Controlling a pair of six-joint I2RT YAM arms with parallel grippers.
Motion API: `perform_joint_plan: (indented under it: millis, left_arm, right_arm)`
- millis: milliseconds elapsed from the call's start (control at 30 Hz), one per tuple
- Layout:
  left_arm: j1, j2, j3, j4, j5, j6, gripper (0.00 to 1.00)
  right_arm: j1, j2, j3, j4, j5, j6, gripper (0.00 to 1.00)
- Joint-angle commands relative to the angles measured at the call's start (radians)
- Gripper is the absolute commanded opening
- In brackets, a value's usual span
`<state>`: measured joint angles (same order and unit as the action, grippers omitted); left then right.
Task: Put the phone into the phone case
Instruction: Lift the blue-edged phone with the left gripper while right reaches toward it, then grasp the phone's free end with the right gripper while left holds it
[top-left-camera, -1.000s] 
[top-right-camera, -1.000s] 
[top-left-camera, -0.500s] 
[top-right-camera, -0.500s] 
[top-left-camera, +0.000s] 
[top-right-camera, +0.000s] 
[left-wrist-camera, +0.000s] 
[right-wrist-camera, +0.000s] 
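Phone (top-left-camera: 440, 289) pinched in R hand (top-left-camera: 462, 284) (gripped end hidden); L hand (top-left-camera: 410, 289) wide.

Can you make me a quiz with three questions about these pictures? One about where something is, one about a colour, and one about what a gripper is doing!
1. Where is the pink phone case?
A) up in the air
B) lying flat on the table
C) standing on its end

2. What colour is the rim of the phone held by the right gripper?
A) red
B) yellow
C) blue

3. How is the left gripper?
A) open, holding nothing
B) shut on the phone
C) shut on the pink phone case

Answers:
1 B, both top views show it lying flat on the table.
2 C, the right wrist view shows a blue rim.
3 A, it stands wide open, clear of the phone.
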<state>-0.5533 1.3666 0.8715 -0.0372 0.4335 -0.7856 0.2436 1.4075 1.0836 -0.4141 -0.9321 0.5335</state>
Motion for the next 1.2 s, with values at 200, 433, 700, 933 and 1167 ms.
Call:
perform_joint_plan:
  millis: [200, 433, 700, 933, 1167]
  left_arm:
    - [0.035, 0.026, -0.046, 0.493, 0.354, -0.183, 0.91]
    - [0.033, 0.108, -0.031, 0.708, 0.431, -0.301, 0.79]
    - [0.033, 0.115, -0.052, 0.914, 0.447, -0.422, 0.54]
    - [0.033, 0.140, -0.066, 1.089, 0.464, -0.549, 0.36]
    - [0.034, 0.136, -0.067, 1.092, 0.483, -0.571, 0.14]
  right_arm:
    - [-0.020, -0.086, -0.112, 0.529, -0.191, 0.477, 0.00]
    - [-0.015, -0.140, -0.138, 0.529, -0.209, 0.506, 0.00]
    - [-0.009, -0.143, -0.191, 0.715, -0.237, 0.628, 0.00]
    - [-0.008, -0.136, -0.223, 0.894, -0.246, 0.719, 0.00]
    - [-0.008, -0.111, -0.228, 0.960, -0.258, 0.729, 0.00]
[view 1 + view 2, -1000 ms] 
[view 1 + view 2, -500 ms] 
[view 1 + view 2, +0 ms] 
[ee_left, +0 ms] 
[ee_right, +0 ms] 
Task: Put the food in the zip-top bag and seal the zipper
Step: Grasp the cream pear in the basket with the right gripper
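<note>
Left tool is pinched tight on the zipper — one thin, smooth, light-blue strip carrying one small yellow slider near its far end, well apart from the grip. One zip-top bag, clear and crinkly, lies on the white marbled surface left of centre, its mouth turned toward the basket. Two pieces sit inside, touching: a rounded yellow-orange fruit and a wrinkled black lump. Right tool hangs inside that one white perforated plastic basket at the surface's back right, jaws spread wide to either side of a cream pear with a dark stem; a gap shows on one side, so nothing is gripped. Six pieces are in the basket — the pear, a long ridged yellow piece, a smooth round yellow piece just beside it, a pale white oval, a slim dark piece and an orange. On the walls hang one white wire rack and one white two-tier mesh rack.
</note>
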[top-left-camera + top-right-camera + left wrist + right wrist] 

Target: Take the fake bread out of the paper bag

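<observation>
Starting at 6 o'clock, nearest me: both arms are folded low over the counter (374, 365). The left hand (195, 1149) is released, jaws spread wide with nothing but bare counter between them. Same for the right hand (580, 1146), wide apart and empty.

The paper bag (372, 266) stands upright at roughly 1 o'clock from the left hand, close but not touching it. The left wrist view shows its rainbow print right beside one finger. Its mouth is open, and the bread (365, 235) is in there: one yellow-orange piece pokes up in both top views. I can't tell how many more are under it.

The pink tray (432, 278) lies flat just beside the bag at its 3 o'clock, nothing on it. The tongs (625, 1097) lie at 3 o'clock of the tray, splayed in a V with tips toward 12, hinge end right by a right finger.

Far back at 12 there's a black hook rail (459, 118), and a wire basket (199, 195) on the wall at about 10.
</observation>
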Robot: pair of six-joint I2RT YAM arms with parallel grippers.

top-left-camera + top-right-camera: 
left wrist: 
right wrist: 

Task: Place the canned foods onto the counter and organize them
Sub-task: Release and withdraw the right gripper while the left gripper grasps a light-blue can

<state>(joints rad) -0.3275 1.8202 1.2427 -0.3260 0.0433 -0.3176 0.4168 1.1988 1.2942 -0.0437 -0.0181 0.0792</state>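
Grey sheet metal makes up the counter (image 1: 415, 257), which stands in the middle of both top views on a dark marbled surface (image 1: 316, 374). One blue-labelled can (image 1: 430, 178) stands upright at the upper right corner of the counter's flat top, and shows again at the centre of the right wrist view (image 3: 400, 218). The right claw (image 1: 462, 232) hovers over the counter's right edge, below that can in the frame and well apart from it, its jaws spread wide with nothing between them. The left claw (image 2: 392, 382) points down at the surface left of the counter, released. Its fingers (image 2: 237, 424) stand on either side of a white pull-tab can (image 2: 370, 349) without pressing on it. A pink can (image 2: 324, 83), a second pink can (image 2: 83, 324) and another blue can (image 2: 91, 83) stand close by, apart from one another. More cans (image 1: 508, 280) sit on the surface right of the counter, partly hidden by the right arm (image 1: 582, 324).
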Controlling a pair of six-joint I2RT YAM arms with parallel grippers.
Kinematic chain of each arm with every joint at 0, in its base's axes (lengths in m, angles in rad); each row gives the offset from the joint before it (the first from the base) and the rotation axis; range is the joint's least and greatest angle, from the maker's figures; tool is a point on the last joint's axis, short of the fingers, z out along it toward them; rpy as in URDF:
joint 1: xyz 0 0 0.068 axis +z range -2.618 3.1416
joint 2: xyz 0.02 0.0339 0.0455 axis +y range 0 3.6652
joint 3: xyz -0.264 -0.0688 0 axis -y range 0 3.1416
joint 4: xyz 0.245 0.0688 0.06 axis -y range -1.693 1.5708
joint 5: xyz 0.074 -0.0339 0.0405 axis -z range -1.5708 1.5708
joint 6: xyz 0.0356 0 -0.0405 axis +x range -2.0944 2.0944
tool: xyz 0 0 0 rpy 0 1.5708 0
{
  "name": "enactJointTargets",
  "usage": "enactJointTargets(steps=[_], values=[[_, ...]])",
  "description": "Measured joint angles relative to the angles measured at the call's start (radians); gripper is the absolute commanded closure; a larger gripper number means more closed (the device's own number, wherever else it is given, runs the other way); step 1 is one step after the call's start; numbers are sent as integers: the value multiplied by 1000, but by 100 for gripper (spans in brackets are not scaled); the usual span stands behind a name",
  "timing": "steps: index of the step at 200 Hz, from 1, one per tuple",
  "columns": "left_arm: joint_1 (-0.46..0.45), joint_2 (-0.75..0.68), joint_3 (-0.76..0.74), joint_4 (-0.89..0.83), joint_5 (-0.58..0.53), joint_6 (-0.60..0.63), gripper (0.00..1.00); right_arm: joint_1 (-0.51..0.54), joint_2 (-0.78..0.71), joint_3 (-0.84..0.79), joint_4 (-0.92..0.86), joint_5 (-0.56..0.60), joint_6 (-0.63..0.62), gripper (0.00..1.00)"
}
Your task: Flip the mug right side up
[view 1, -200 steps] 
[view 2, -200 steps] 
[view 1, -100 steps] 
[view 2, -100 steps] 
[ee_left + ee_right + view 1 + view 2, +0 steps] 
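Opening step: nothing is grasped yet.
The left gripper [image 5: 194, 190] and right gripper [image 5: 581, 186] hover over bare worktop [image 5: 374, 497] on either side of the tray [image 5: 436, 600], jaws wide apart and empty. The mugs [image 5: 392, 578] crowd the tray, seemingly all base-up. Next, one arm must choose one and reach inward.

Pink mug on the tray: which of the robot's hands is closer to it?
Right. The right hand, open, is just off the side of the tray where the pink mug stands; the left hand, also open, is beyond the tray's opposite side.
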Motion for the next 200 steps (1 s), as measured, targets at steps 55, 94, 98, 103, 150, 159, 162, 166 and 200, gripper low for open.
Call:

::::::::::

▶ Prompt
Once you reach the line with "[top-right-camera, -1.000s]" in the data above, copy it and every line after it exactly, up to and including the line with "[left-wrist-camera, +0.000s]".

▶ Exercise result
[top-right-camera, -1.000s] 
[top-left-camera, -0.500s] 
[top-right-camera, -0.500s] 
[top-left-camera, +0.000s] 
[top-right-camera, +0.000s] 
[left-wrist-camera, +0.000s] 

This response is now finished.